* _Instructions for the task_
Nothing is needed except the lines below that run from the one with "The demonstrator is" through the one with "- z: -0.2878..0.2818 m", repeated exactly.
[The data Boundary: Start]
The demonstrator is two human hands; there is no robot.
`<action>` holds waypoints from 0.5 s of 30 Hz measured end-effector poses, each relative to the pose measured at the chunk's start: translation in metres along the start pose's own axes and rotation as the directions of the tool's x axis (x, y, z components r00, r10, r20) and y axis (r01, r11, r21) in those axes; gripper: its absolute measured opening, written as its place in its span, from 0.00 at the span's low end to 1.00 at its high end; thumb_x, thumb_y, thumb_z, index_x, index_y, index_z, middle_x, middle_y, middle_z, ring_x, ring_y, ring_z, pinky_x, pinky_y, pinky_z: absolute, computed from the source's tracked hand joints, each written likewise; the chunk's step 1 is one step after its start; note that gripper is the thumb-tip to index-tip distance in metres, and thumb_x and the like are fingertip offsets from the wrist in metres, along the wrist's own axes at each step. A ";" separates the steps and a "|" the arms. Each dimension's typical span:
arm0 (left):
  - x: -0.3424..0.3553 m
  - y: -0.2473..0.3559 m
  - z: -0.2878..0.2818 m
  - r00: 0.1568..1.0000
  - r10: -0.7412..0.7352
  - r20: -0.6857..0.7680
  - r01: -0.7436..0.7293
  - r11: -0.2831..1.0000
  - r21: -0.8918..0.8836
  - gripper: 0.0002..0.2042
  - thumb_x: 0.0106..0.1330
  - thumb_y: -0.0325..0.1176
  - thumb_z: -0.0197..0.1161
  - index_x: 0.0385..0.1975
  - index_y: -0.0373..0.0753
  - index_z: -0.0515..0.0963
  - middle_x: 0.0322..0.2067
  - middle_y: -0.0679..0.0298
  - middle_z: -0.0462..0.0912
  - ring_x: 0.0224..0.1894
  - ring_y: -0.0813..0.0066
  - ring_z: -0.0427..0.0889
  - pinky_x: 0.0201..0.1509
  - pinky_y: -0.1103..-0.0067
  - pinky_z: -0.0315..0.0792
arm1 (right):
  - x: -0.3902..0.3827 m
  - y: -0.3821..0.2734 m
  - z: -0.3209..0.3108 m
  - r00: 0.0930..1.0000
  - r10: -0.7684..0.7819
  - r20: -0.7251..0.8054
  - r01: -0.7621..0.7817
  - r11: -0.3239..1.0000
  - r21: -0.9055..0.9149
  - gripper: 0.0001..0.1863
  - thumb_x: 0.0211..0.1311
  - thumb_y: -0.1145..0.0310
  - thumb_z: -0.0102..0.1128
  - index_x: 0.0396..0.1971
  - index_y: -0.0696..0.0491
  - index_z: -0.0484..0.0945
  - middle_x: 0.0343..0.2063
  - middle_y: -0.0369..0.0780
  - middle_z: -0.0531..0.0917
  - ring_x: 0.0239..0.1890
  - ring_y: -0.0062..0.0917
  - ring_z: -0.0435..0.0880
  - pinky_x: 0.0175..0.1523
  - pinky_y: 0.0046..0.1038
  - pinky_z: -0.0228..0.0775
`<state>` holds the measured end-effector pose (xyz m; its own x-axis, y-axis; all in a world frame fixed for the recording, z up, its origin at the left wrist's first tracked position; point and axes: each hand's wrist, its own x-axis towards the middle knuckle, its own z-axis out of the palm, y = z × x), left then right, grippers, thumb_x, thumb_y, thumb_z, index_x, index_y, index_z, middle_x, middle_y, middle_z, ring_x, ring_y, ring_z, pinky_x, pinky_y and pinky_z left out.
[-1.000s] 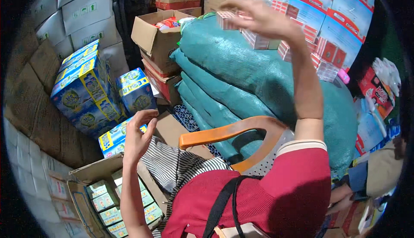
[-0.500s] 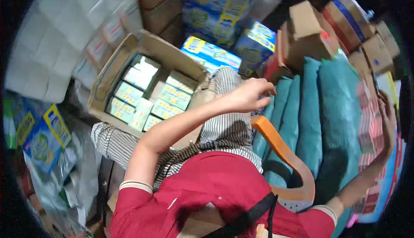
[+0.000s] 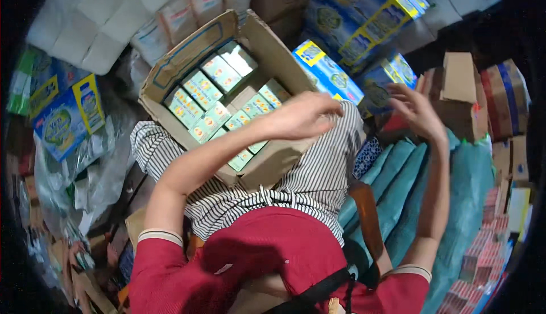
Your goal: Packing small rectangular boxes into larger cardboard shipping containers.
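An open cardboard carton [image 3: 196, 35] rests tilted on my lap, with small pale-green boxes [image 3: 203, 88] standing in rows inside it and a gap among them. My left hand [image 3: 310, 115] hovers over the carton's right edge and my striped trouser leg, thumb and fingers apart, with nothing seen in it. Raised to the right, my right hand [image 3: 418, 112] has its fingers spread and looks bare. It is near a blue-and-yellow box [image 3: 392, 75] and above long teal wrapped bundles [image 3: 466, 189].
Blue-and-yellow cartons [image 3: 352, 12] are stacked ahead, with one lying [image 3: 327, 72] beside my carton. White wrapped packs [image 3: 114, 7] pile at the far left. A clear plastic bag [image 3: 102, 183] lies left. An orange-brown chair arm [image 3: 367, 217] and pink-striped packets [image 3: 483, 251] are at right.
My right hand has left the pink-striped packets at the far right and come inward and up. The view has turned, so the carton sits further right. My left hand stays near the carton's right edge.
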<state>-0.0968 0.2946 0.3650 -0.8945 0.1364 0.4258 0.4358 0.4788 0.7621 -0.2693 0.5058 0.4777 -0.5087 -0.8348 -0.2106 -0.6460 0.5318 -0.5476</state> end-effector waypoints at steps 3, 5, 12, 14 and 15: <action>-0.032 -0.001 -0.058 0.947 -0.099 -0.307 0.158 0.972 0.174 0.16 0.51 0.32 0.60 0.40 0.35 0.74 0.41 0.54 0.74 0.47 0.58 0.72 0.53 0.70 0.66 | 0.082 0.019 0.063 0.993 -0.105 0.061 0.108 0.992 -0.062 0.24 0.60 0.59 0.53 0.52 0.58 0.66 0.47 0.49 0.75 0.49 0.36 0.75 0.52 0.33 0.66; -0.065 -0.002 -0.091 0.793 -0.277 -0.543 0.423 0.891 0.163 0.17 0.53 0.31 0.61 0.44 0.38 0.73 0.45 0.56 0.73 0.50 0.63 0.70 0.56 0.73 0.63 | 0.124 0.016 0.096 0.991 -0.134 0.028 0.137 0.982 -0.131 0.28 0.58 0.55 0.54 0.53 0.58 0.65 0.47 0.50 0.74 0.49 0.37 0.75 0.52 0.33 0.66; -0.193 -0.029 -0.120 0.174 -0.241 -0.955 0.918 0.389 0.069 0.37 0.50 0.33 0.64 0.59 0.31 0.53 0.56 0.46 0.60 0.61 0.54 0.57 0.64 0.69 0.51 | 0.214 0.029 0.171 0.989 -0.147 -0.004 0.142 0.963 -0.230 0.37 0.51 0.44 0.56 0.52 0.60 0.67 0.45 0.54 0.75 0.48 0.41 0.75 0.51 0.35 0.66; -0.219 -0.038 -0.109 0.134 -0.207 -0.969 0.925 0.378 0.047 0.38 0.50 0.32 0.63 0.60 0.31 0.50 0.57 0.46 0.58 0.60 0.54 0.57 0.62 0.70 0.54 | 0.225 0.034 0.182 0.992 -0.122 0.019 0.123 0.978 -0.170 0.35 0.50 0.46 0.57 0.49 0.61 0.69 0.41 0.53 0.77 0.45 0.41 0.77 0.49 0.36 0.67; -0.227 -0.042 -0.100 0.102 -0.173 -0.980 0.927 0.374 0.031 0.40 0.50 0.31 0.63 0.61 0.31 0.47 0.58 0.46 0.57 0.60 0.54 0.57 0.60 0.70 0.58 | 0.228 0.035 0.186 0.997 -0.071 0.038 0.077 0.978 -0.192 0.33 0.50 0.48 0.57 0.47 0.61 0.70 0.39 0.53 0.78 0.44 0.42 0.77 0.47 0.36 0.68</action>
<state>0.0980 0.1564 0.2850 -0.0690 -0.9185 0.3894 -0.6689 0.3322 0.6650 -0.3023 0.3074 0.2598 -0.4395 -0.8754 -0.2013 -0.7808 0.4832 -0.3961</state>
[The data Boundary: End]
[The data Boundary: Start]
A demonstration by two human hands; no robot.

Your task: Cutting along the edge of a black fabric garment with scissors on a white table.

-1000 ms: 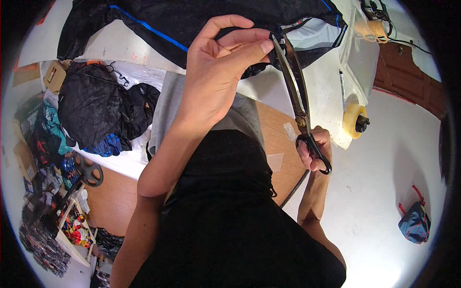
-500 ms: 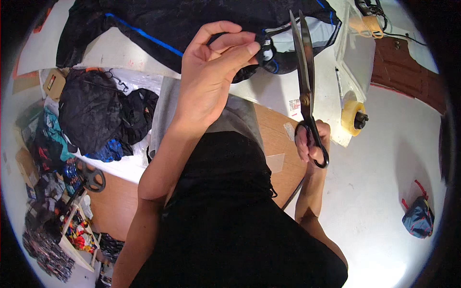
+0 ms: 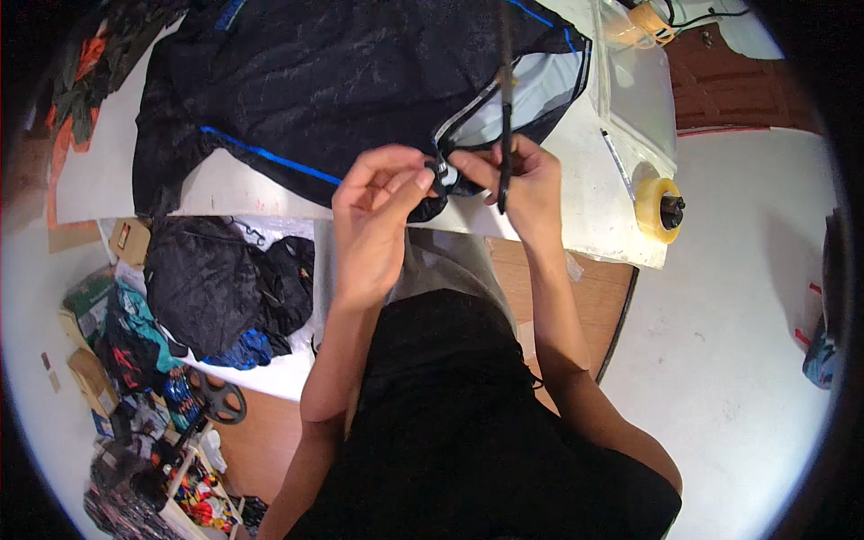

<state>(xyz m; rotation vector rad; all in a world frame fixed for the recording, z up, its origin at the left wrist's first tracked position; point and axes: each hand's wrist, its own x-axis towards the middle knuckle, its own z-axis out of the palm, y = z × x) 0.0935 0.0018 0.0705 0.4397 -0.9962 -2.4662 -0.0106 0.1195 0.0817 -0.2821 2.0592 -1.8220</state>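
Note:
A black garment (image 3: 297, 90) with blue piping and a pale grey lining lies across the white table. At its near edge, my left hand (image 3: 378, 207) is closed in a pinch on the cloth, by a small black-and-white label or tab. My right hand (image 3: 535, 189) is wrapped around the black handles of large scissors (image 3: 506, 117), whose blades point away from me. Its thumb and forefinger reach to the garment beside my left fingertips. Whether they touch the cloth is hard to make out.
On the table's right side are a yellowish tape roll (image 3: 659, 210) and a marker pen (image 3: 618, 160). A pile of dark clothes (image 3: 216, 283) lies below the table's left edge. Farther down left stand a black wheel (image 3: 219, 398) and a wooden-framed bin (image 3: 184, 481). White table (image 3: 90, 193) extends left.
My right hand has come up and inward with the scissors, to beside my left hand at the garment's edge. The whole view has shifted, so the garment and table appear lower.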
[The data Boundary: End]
* _Response to the task_
The demonstrator is two human hands; there is no robot.
`<action>` holds waypoints from 0.5 s of 30 Hz measured end-effector poses, each relative to the pose measured at the chunk's start: translation in metres along the start pose's own axes and rotation as the directions of the tool's x axis (x, y, z components r00, r10, r20) and y axis (r01, r11, r21) in those axes; gripper: its absolute measured opening, written as its place in its span, from 0.00 at the span's low end to 1.00 at its high end; thumb_x, thumb_y, thumb_z, index_x, index_y, index_z, middle_x, middle_y, middle_z, ring_x, ring_y, ring_z, pinky_x, pinky_y, pinky_z: absolute, computed from the source's tracked hand joints, each written likewise; the chunk's step 1 is one step after its start; note that gripper is the thumb-tip to index-tip distance in metres, and thumb_x and the like are fingertip offsets from the wrist in metres, along the wrist's own axes at each step. A ";" separates the steps and a "|" the arms. Each dimension's typical span:
arm0 (left):
  - x: -0.3424..0.3553 m
  - y: -0.2473..0.3559 m
  - z: -0.2878..0.2818 m

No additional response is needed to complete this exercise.